Stored data
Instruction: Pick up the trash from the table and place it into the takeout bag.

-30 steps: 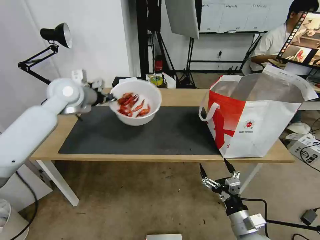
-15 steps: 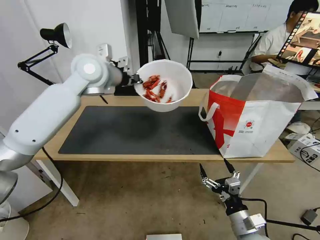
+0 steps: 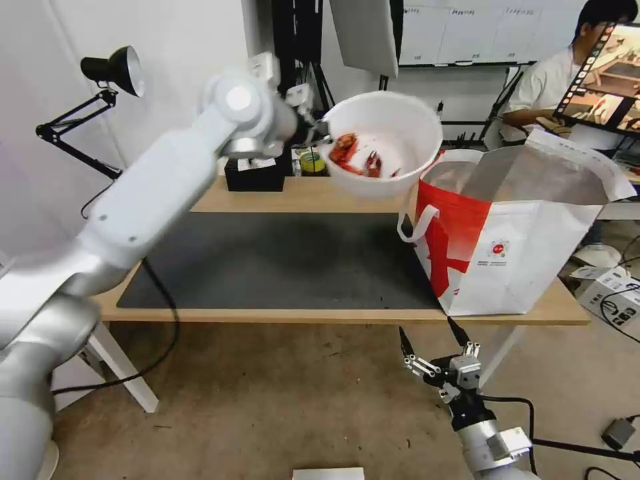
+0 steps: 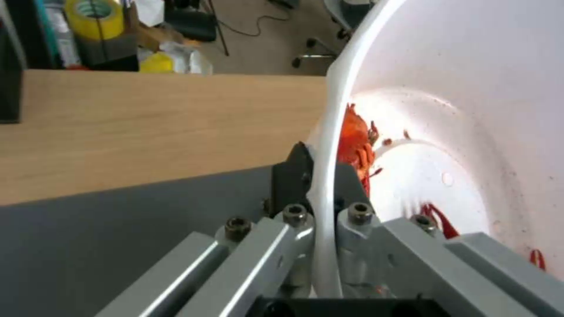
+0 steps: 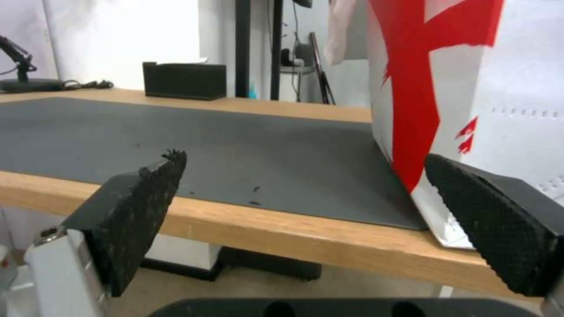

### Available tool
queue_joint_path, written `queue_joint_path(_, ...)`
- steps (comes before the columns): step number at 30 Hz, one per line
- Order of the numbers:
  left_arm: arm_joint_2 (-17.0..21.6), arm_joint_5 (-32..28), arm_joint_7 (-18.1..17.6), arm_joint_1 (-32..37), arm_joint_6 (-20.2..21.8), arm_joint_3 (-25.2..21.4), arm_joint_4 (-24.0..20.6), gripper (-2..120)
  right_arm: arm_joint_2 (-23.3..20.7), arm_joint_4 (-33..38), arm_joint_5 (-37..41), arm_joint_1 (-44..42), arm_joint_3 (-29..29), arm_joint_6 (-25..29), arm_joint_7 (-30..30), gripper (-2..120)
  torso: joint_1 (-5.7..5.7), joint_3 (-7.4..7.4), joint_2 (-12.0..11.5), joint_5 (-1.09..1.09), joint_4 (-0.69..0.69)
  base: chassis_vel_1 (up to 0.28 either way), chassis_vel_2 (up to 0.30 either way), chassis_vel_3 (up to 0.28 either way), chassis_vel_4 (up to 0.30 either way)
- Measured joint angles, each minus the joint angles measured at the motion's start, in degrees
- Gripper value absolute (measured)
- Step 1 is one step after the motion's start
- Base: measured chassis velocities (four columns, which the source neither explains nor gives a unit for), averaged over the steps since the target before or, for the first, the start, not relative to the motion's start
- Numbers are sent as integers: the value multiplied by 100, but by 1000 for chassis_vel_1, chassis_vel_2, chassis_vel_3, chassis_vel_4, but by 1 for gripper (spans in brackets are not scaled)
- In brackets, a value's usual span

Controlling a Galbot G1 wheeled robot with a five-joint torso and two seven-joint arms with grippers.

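My left gripper (image 3: pixel 321 135) pinched the rim of the bowl (image 3: pixel 385 144), held aloft just short of the bag (image 3: pixel 513 230) mouth to its right. Shells sat inside; nothing was tipped in yet. The worktop (image 3: pixel 300 195) beneath looked bare of other trash. My right gripper (image 3: pixel 430 342) hung wide open below the worktop edge.

Black tissue box (image 3: pixel 253 179), desk lamp (image 3: pixel 110 70)
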Motion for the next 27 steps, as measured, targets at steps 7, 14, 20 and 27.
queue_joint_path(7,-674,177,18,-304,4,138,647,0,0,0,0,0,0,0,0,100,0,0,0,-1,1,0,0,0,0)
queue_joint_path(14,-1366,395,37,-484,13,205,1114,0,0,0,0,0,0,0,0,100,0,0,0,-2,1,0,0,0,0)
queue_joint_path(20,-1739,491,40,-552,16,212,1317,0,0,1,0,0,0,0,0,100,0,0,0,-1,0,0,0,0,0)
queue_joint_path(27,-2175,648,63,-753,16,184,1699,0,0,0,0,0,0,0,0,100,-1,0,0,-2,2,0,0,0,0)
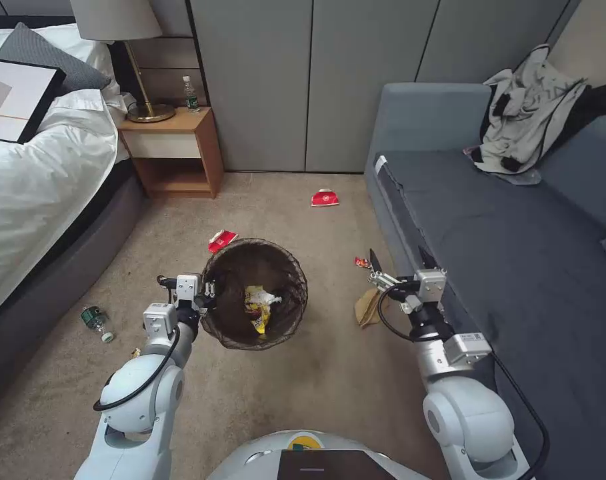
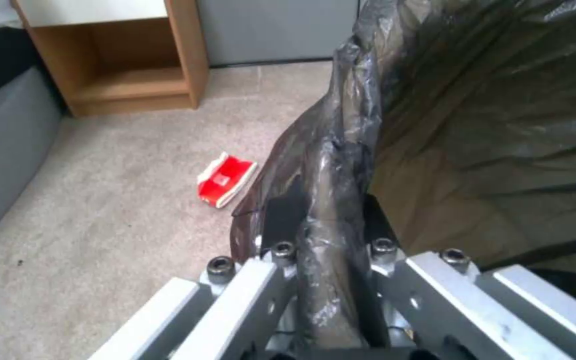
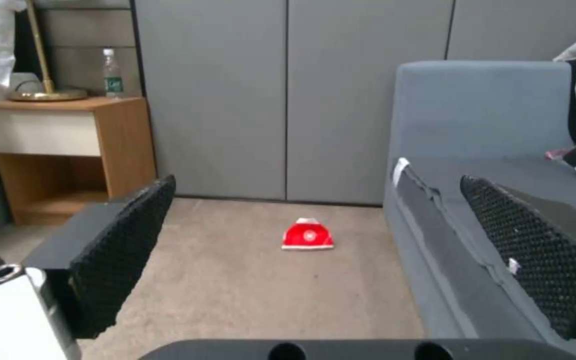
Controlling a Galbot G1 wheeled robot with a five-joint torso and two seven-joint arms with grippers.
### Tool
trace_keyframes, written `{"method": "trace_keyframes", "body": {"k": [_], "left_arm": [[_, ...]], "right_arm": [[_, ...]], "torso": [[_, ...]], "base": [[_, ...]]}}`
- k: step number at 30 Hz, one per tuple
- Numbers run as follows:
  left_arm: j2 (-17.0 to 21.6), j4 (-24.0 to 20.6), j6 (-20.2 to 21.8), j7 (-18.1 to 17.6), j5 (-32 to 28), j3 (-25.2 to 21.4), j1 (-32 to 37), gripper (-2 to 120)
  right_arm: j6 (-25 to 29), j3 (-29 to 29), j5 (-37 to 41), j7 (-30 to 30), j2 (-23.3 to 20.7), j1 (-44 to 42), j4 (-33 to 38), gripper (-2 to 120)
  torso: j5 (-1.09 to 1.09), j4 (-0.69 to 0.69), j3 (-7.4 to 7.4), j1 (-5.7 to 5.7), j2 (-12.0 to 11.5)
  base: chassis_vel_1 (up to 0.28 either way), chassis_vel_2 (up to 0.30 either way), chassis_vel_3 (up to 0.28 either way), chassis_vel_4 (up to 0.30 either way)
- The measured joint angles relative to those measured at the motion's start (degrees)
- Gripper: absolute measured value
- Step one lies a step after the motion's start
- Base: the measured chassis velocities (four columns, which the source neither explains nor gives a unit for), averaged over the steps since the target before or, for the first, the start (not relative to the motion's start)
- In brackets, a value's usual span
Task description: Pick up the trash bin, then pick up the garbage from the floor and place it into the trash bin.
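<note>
Left tool point(image 1: 211, 294) grips trash bin point(image 1: 286, 267) rim; right tool point(image 1: 401, 259) spread

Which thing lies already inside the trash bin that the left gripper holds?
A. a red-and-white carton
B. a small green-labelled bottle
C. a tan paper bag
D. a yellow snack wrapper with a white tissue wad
D: in the head view the yellow snack wrapper and a white tissue wad lie at the bottom of the trash bin, whose rim the left gripper grips; the other pieces lie on the carpet.
</note>
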Motion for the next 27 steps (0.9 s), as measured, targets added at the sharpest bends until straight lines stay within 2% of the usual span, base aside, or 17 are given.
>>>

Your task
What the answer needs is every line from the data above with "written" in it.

Answer area
queue_joint_path, written `queue_joint_path(_, ...)`
trace_keyframes, written `{"method": "trace_keyframes", "body": {"k": [_], "left_arm": [[_, ...]], "right_arm": [[_, ...]], "torso": [[_, ...]], "base": [[_, ...]]}}`

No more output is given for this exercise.